Why is bird song so variable? Why do some animals perform elaborate courtship rituals? Why do skunks smell so bad? These are among the questions that will be explored during this semester’s DeVane Lectures, which will be presented by Yale evolutionary ornithologist Richard O. Prum.
The DeVane Lecture series, this year titled “The Evolution of Beauty: From Warblers to Warhol,” is open to the public and is also offered as a course for credit to Yale undergraduate students.

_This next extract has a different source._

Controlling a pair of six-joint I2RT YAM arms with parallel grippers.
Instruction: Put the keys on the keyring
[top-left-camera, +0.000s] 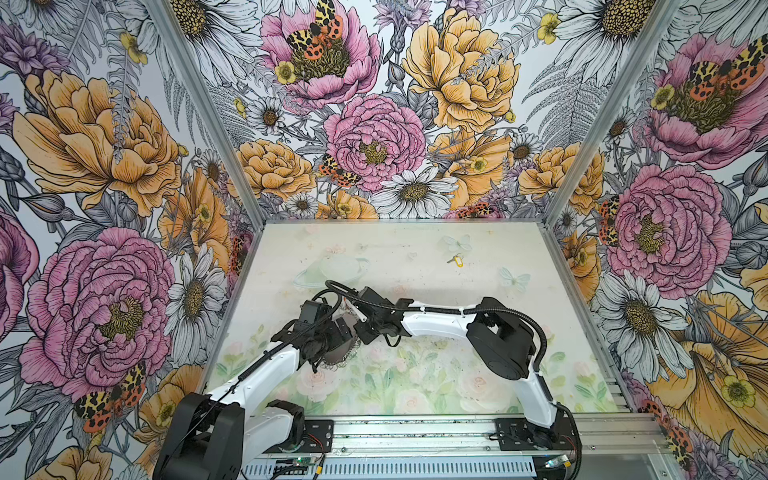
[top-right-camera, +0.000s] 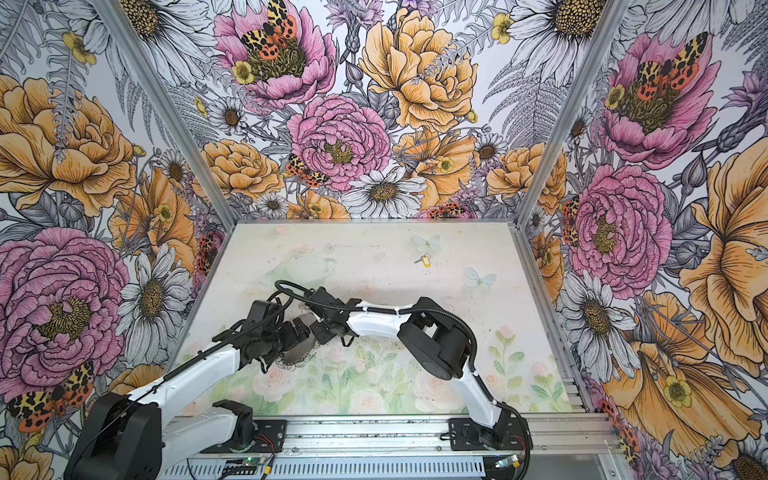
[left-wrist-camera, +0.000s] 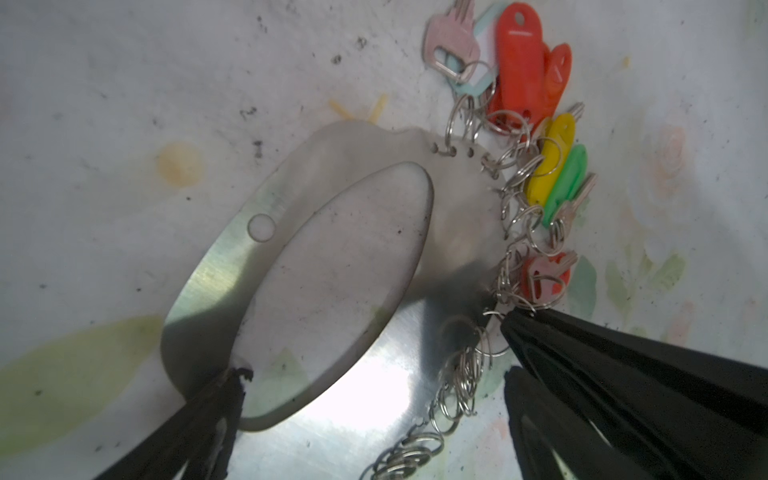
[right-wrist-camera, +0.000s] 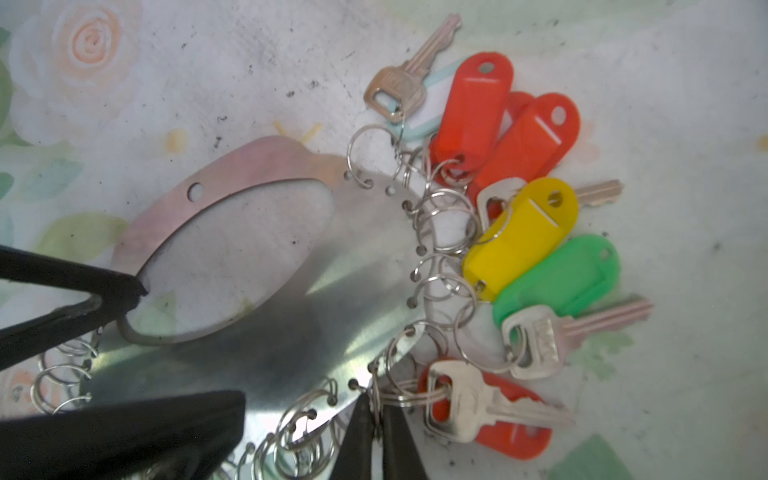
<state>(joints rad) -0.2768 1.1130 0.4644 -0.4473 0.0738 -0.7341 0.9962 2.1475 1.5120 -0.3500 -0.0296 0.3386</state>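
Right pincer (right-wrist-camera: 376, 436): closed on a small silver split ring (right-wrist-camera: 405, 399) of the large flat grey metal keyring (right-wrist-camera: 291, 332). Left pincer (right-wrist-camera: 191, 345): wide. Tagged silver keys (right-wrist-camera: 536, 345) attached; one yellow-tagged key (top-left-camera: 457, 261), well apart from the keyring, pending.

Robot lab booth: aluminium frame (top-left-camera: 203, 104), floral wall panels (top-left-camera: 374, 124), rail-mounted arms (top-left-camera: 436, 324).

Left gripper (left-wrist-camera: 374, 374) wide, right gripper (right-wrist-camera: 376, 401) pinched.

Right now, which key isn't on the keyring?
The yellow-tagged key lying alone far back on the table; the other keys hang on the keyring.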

The lecture series was established in 1969 to honor William Clyde DeVane, dean of Yale College from 1939 to 1963.
Prum, the William Robertson Coe Professor of Ornithology, Ecology, and Evolutionary Biology, says in his course description that the series “will broadly explore aesthetics and beauty from the perspective of evolutionary biology, human biology, art, and culture.

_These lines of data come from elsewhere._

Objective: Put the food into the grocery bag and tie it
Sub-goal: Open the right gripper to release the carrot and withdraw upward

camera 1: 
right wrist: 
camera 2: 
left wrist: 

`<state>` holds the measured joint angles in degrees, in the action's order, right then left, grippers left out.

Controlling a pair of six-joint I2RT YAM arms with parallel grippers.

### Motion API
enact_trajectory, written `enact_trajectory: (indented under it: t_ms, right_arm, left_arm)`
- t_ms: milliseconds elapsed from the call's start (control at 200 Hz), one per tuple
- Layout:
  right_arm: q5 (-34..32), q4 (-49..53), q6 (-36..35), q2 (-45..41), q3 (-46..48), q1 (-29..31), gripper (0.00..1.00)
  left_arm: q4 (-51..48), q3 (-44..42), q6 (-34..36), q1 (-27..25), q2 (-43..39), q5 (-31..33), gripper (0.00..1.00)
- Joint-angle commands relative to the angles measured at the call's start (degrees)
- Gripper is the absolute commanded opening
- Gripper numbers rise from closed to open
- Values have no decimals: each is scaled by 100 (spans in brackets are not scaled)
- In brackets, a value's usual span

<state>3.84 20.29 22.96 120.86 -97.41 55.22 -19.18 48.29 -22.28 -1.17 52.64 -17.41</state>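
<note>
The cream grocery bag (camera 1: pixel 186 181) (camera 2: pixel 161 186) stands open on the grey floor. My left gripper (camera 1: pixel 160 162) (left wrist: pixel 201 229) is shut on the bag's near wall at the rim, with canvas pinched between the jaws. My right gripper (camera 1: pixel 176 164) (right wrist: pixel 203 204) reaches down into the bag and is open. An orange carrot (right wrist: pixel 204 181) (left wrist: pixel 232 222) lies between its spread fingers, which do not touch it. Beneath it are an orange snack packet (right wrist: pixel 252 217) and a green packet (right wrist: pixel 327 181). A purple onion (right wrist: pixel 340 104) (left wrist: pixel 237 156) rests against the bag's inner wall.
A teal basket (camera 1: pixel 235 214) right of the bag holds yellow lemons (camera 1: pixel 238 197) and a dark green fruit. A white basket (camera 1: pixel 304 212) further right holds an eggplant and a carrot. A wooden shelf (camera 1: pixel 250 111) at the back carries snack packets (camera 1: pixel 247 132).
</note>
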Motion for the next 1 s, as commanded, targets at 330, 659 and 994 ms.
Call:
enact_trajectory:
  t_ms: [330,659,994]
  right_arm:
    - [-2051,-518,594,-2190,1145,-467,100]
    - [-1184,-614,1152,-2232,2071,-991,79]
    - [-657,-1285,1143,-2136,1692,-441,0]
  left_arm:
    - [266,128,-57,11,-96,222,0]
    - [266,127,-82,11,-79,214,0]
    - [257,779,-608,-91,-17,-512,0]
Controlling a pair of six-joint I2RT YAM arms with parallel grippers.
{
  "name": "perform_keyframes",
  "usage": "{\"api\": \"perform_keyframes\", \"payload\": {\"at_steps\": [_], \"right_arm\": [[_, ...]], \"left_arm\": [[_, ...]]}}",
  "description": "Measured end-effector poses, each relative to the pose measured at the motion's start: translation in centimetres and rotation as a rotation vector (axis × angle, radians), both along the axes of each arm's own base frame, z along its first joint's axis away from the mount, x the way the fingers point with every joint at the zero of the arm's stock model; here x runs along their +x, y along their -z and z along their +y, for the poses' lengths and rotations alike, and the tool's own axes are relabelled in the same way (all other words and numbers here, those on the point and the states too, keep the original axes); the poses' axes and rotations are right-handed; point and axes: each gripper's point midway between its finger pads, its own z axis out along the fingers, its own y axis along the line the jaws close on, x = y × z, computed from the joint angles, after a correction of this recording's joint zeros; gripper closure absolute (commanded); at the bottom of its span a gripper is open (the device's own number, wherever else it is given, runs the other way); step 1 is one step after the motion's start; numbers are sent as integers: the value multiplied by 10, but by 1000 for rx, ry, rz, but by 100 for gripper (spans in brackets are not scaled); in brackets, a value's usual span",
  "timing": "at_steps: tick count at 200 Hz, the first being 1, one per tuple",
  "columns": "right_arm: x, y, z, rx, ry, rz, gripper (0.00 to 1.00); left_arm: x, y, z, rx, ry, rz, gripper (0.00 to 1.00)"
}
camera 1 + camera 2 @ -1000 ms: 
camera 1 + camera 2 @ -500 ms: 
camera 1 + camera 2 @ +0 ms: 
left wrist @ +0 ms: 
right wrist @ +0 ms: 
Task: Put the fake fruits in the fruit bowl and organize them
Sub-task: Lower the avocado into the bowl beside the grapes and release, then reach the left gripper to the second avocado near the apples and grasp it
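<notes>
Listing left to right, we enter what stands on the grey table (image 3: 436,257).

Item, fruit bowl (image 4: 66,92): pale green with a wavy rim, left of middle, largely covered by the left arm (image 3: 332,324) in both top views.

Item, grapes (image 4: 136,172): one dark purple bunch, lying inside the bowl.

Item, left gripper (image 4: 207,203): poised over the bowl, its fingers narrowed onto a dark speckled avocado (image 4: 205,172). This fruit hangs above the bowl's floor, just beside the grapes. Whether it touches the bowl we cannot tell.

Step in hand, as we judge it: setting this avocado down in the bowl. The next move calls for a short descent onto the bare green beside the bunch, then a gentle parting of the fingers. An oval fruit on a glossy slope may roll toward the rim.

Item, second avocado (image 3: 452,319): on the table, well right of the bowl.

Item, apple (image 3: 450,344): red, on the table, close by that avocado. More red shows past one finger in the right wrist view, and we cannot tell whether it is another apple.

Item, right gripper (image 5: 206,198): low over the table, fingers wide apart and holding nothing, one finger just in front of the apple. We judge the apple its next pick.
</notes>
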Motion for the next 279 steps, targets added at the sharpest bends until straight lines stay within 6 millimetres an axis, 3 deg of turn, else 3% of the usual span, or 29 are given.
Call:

“The course will begin with an introduction to mechanisms and processes of aesthetic evolution in animals and plants,” he adds. “The course will also explore the nature of sexual conflict over reproduction, and the special role of aesthetic mating preferences in the evolution of sexual anatomy. The course will then investigate the aesthetic coevolution and sexual conflict in the evolution of human sexuality and sexual diversity. Lastly, [it] will investigate coevolution in the human arts. The goal will be an interdisciplinary, non-reductionist aesthetic theory that spans the domains of the human and biotic arts — from warblers to Warhol, and mimosas to Mozart.”
No previous background is required to take the course, which will feature 13 hour-and-a-half lectures on evolutionary biology, behavioral ecology, evolutionary anthropology, aesthetic philosophy, and human aesthetics.
The lectures will begin on Thursday, Aug. 28, and will take place on subsequent Thursdays through Nov. 27, at 4 p.m. in Rm. 202 of Osborne Memorial Labs, corner of Prospect and Sachem streets. There are no classes during breaks on Oct. 16, Oct. 23, and Nov. 20.
Prum is also curator of ornithology and head curator of vertebrate zoology in the Yale Peabody Museum of Natural History. He also directs the Franke Program in Science and the Humanities, an initiative at Yale that aims to foster communication, mutual understanding, collaborative research and teaching among diverse scientific and humanistic disciplines.